WHAT NEEDS TO BE DONE =
Using the records below, locate all lines containing "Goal" and return them.

GIVEN RECORDS =
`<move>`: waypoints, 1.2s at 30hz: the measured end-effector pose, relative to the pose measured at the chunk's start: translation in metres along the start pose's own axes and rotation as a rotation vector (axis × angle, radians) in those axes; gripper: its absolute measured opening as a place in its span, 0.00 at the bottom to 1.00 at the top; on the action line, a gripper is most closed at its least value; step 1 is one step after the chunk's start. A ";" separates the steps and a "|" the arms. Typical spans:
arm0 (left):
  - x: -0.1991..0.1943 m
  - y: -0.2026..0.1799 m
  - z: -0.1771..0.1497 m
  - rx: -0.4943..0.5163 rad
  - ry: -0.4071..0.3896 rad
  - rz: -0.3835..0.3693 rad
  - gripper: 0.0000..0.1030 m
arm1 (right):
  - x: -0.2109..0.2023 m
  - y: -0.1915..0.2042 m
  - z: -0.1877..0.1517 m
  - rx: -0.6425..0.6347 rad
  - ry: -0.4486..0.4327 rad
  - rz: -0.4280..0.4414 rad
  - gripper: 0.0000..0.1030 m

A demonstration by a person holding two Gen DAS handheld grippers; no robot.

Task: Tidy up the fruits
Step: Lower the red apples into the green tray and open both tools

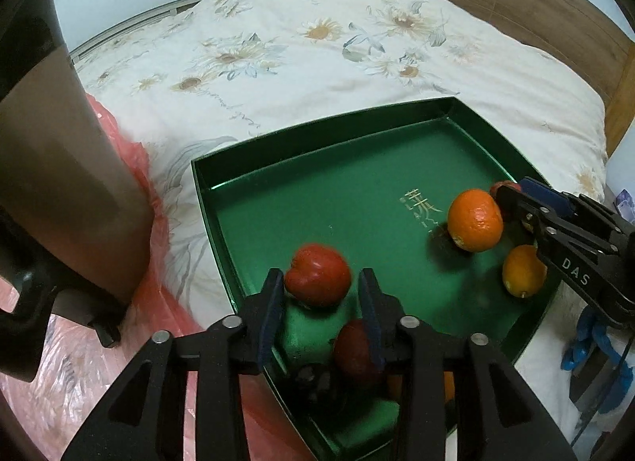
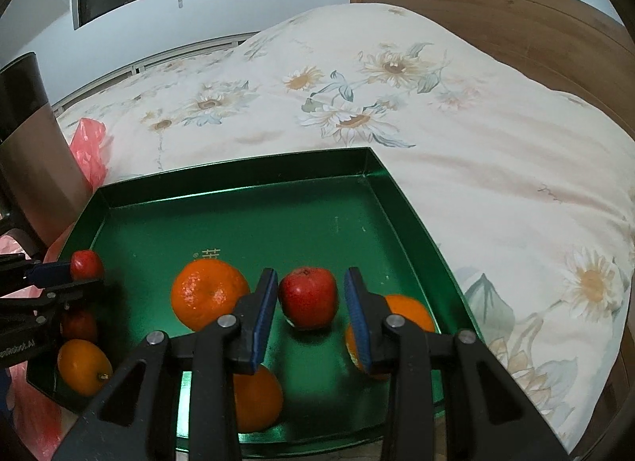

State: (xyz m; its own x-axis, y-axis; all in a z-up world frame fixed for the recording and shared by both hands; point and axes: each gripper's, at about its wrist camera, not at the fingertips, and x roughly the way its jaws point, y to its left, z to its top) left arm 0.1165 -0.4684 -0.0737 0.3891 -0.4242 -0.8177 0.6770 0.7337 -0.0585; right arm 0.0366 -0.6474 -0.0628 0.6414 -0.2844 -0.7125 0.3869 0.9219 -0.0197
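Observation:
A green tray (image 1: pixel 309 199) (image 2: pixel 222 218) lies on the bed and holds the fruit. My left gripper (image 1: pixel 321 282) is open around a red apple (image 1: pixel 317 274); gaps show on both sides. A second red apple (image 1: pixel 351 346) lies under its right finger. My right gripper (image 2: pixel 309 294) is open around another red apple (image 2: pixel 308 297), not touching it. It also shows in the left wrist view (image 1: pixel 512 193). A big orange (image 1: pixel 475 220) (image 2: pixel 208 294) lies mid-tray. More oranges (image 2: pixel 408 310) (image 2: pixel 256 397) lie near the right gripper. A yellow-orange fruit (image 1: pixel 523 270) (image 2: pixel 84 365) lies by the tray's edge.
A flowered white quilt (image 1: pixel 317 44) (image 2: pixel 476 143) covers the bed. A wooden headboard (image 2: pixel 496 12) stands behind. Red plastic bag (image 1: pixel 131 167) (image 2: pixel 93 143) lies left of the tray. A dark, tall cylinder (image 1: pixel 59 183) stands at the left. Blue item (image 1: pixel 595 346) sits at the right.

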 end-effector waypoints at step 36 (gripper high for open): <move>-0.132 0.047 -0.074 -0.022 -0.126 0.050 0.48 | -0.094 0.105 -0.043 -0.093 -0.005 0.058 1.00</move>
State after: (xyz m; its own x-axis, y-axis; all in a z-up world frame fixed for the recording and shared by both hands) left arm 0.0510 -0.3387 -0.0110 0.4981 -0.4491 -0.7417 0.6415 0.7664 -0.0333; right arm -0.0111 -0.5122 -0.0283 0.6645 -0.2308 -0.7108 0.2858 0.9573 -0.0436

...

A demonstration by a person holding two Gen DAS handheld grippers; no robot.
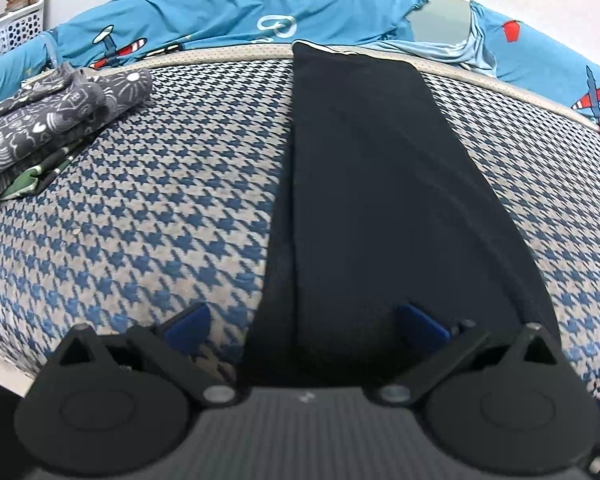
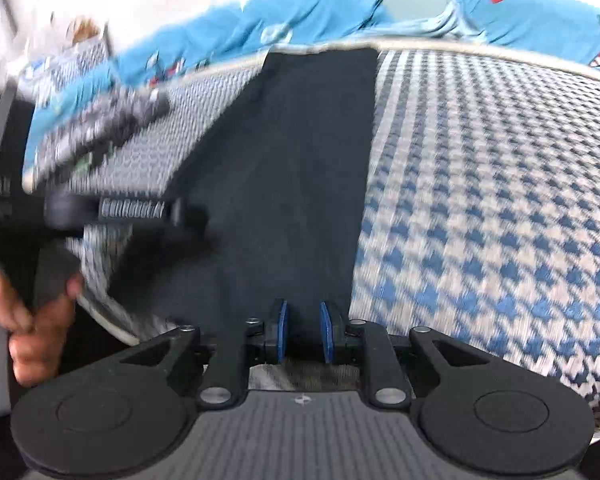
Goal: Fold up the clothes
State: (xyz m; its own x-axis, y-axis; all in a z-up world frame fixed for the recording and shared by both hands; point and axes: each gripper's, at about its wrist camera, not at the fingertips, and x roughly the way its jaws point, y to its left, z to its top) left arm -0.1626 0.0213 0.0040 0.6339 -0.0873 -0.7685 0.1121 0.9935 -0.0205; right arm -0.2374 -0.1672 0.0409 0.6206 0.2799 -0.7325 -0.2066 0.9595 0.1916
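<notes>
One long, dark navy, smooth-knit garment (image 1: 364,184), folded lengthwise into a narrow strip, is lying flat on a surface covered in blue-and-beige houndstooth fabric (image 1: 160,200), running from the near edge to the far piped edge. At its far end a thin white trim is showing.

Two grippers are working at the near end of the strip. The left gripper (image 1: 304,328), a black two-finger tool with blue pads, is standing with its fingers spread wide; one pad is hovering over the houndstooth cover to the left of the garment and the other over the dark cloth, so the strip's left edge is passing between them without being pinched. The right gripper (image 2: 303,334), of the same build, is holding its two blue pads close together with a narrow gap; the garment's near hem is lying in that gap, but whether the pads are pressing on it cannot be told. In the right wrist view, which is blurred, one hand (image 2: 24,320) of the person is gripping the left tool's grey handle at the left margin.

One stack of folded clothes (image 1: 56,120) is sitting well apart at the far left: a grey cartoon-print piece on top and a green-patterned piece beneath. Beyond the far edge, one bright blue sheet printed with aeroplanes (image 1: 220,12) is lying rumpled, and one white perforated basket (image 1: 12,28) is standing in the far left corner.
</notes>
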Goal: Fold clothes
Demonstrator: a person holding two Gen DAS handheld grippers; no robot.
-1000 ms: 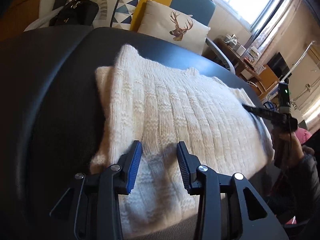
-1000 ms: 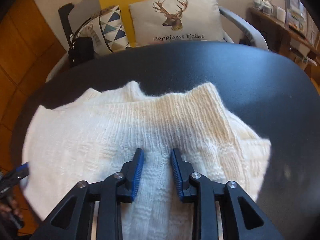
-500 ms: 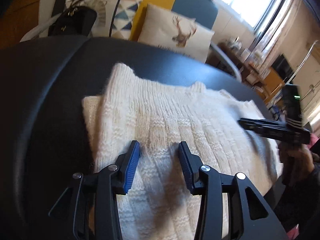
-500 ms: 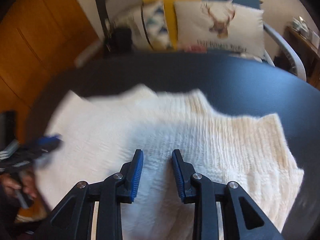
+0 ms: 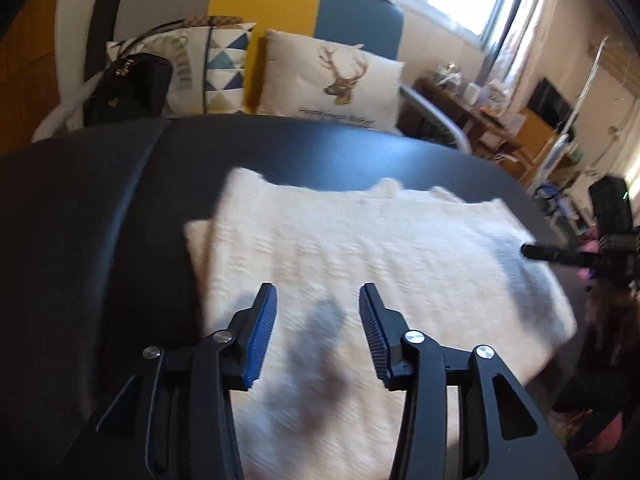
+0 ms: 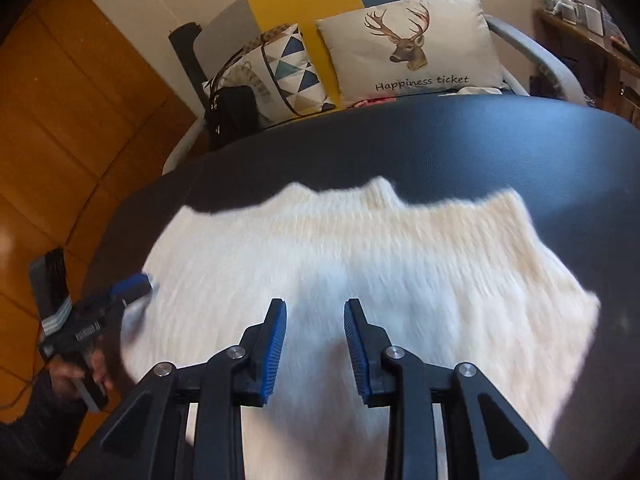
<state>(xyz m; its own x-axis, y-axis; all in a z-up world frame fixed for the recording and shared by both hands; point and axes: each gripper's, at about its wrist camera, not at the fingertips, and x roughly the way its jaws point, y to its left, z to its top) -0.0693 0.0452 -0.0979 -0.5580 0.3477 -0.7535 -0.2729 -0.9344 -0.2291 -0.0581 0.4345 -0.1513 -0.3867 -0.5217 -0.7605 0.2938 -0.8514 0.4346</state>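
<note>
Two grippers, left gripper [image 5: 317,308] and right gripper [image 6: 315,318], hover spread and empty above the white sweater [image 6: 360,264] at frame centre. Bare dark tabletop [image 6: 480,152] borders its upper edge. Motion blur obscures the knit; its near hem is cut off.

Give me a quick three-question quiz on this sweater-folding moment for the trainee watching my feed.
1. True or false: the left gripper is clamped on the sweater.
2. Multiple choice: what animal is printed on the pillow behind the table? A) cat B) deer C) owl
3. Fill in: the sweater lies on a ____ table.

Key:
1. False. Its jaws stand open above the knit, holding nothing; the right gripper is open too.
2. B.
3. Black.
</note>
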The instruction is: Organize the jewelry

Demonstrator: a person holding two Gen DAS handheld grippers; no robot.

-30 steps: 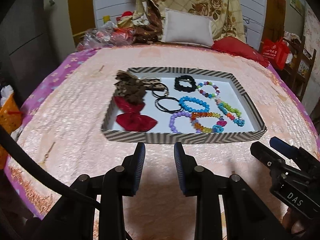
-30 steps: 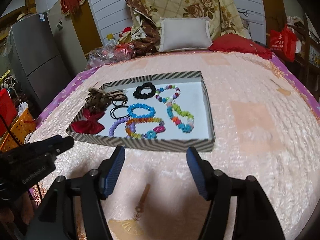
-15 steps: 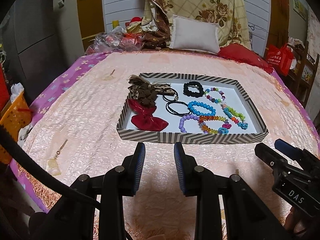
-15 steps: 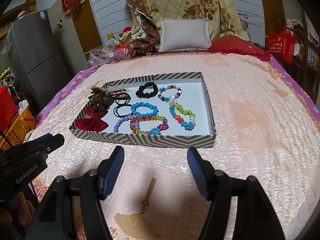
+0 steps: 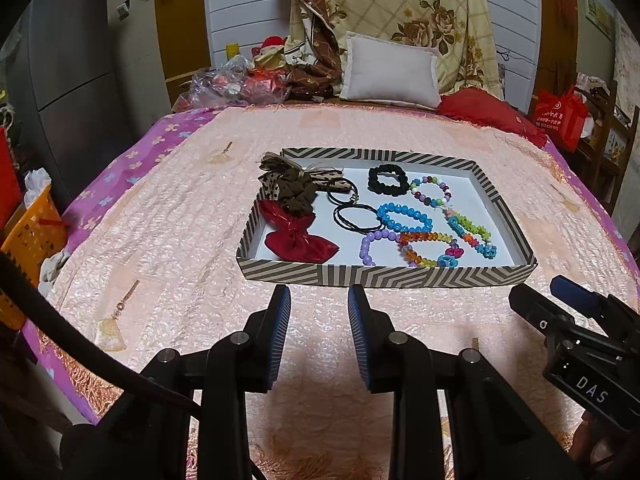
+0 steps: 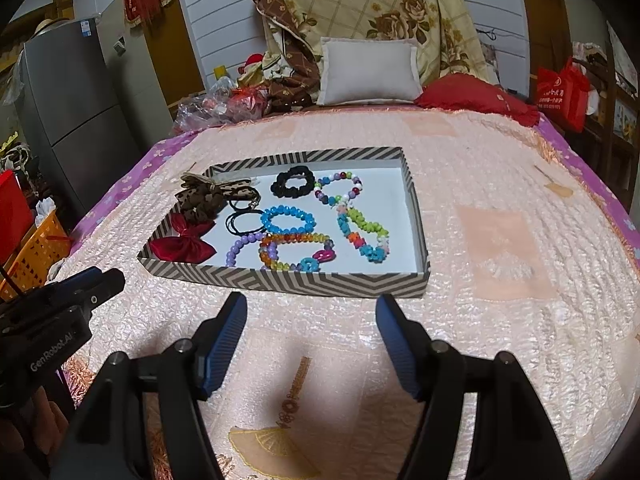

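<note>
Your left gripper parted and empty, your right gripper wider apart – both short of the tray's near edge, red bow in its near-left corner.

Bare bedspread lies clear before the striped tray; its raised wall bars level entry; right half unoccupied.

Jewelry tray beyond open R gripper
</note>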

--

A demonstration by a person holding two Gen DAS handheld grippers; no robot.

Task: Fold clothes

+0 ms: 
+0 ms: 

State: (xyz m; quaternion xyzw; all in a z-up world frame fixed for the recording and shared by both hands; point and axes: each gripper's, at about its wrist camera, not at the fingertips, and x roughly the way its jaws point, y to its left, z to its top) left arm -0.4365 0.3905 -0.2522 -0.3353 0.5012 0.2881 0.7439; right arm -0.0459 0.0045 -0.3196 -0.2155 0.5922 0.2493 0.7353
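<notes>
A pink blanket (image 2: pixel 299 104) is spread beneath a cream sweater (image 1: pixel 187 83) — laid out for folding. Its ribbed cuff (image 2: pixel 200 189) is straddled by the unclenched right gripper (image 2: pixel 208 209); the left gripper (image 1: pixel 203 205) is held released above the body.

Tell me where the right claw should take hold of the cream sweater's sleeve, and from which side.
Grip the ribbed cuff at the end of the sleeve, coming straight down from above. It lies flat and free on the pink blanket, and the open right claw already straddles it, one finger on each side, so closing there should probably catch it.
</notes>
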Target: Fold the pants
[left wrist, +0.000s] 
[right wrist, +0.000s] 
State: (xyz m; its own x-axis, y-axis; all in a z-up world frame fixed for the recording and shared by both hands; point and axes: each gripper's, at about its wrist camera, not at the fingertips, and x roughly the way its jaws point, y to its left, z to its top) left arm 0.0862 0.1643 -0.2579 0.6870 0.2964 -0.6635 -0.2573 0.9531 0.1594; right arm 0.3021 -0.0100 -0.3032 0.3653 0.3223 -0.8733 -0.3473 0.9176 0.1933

TASK SOLUTION =
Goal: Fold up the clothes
Goal: Fold clothes

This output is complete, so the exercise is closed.